Most of the seeds survived the feathery fall, but the real test was yet to come. Billions died at the touch of water or the kiss of cold temperatures. Others survived the landing, but found conditions unsuitable for growth. A scant few landed in the right place, but wind, or the brush of a hand, or perhaps even fate, swept them away.
A miniscule percentage, however, found conditions perfect for germination.
There are times when these different stories converge. There is a fight scene about 2/3 of the way in that is particularly impressive. Sigler doesn’t tell the story from a third person perspective. Instead, he rapidly cycles through the limited perspective of each participant in a way that is shockingly clean and frightening.
The plot, the characters, and the writing are all amazing. The climax leading into the final chapters is impressive.

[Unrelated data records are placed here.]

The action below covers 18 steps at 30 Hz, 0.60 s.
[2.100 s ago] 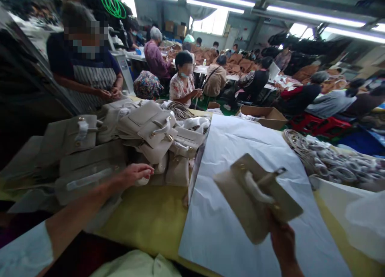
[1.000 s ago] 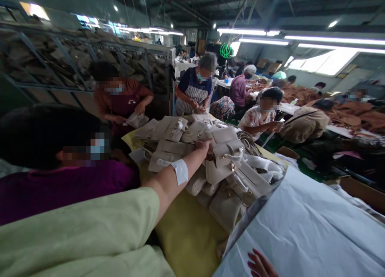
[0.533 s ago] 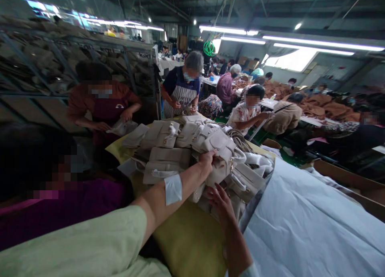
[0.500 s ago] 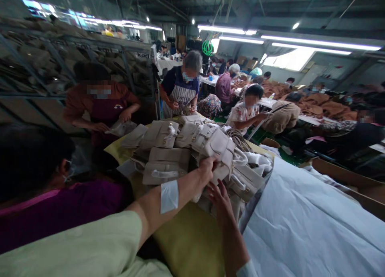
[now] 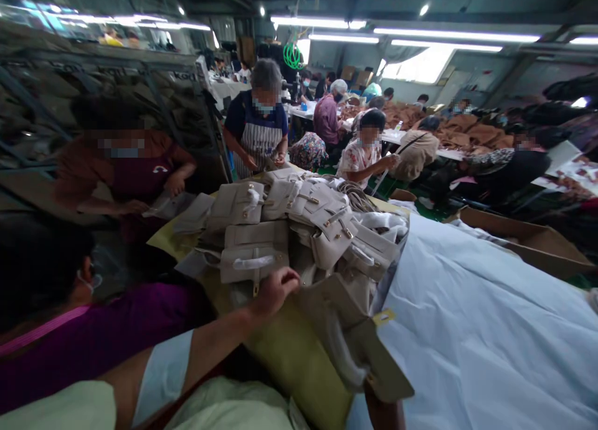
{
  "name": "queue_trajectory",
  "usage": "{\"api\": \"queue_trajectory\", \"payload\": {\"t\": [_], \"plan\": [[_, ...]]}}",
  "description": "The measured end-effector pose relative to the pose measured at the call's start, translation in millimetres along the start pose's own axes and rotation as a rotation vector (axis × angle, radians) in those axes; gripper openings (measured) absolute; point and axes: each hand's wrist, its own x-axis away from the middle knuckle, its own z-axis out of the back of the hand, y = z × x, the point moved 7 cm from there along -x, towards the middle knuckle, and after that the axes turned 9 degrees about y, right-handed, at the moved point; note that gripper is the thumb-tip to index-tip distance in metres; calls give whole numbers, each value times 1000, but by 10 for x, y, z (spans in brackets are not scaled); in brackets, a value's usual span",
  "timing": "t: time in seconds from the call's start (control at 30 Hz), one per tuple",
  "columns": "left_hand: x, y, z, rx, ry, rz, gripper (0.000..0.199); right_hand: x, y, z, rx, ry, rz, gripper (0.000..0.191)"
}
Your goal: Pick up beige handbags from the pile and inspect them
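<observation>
Tilted beige handbag (image 5: pixel 334 311), held low

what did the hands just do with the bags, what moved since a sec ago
The right hand has pulled a beige handbag out of the pile, down and toward the person, over the yellow cloth. The left hand has let go and drawn back to the pile's near edge. The white sheet stayed put.

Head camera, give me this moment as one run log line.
left hand: at handbag pile | right hand: holding beige handbag | beside: white sheet
</observation>
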Motion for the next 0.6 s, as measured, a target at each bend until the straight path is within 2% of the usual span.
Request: {"api": "queue_trajectory", "payload": {"t": [0.03, 0.07, 0.13, 0.17, 0.2, 0.23, 0.27, 0.3, 0.4, 0.5, 0.53, 0.6], "plan": [[-50, 164, 28, -15, 59, -109, 29, 64, 54, -28, -17, -78, 20, 39], [-64, 311, -76, -34, -5, -202, 30, 129, 93, -91, -38, -187, 36, 37], [35, 512, -486, -133, -308, -382, 33, 262, 138, -231, -68, -412, 68, 39], [145, 534, -720, -221, -489, -460, 34, 318, 159, -274, -76, -479, 69, 40], [271, 504, -924, -325, -646, -528, 37, 358, 186, -292, -81, -497, 52, 42], [391, 435, -1087, -431, -764, -584, 40, 379, 212, -282, -92, -462, 22, 43], [487, 344, -1207, -523, -833, -620, 43, 397, 228, -267, -114, -407, -6, 43], [558, 244, -1292, -598, -860, -636, 43, 416, 229, -262, -144, -353, -27, 43], [693, -19, -1431, -719, -835, -674, 30, 448, 145, -350, -232, -278, -59, 47], [850, -216, -1536, -742, -940, -707, 22, 397, 27, -357, -178, -306, -135, 54], [885, -255, -1561, -728, -982, -698, 23, 370, -21, -250, -90, -328, -139, 56], [882, -293, -1591, -701, -1014, -646, 26, 304, -153, 219, 182, -330, -43, 63]]}}
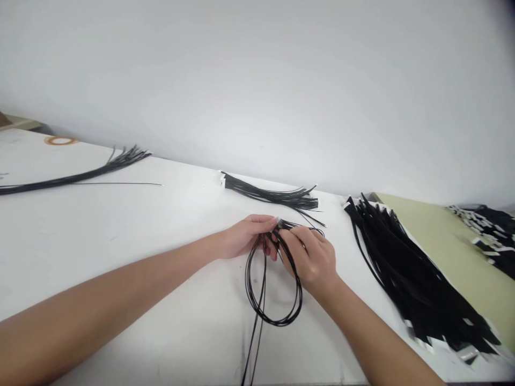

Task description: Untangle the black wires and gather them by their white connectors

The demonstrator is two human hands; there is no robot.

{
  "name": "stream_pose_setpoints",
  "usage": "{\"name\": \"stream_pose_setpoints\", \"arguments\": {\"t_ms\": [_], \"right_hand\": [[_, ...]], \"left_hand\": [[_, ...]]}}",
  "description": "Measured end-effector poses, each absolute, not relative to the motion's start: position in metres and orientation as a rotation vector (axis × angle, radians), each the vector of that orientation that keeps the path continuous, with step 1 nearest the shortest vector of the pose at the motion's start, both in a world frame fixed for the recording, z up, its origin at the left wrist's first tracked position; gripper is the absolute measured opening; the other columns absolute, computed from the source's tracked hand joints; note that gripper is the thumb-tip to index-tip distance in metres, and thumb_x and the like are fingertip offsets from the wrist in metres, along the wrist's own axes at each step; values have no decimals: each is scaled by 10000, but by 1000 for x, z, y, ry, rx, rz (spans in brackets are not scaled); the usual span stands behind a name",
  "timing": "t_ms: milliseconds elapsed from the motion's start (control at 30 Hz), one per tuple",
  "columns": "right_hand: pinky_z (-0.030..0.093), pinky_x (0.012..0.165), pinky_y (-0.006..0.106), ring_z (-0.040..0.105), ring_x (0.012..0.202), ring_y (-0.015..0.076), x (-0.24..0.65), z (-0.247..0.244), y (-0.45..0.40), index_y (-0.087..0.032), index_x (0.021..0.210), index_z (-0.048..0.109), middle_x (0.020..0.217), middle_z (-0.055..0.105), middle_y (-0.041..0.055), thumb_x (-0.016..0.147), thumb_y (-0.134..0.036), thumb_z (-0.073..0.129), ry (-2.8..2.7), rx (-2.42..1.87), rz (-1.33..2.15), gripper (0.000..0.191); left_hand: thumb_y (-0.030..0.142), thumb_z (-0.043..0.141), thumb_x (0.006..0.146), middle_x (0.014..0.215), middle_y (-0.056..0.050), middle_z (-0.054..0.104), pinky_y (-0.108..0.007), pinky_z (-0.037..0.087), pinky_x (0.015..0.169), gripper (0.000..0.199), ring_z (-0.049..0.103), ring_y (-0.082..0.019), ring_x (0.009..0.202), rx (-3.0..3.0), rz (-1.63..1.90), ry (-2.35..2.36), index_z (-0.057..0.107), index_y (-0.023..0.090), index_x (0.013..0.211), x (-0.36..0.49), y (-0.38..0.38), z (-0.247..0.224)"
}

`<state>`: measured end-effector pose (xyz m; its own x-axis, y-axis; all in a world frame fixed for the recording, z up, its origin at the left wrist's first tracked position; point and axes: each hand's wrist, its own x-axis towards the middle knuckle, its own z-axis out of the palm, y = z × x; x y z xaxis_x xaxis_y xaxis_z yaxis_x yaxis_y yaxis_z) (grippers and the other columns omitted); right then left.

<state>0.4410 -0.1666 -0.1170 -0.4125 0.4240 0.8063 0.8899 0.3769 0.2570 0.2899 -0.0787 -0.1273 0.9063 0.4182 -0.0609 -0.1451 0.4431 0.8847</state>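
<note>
Near the middle of the white table, my left hand [257,233] pinches a small white connector [278,221] between thumb and fingers. Several thin black wires run out of that connector. My right hand [309,254] is closed around the black wires [296,289] just beside it. Below both hands the wires hang in a round loop, and two strands trail down to the table's front edge. The right fingertips are partly hidden behind the wires, so their exact grip on single strands does not show.
A bundle of black wires with white connectors [269,195] lies behind my hands. To the right is a large pile of black cables [414,273], beside a yellowish board [438,236] bearing more. Long black wires [80,176] and an orange ring [60,140] lie left.
</note>
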Motion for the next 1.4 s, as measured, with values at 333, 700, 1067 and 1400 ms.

The book is about more than just the infection. The major theme in the story is about the will to live. The infected network technician fights for his life every step of the way. The infection fights for its own life. Sigler takes us back to Vietnam and we learn of the great battles the CIA agent fought to survive. Infected is ultimately about the battle of the human spirit to find a way to live despite all the odds. And the key to that is choosing to live – making a conscious decision to not give up, despite how easy it may seem.
The subconscious mind is a powerful device. Repeating things over and over to yourself, visualizing a success again and again, virtually programs your brain to go out and make those images a reality. The opposite also holds true -- if you're convinced you're a loser, that you always seem to lose your job, that you can't save money, that you can't lose weight, you tell yourself these things over and over, and guess what? They come true as well. The subconscious mind takes the things it hears over and over and makes them reality. The subconscious mind doesn't know the difference between success and failure. The subconscious mind doesn't know the difference between what helps you and what hurts you.
The subconscious mind doesn't know the difference between good and evil.
The biggest crime in Infected is to give up.
The book does feature some graphic violence and home surgery. In an early scene a character chops off his own legs with an axe and then sets himself on fire. It gets more intense from there. The violence isn't gratuitous, though. It's tightly and appropriately woven into the context of the narrative. If you have trouble reading such descriptions, you might want to pass on Infected.
The ending is a little rough. The book really becomes a different type of book at that point; it's much less personal. Those sequences aren't quite as tight and compelling as the rest of the book.
Regardless, this is a fantastic book. If you enjoy good writing, a great story, rich characters that actually grow, and gripping suspense -- and you don't mind a bit of blood -- pick up a copy of Infected today. And read it.
Just don't blame me if you start to feel a little itchy afterwards.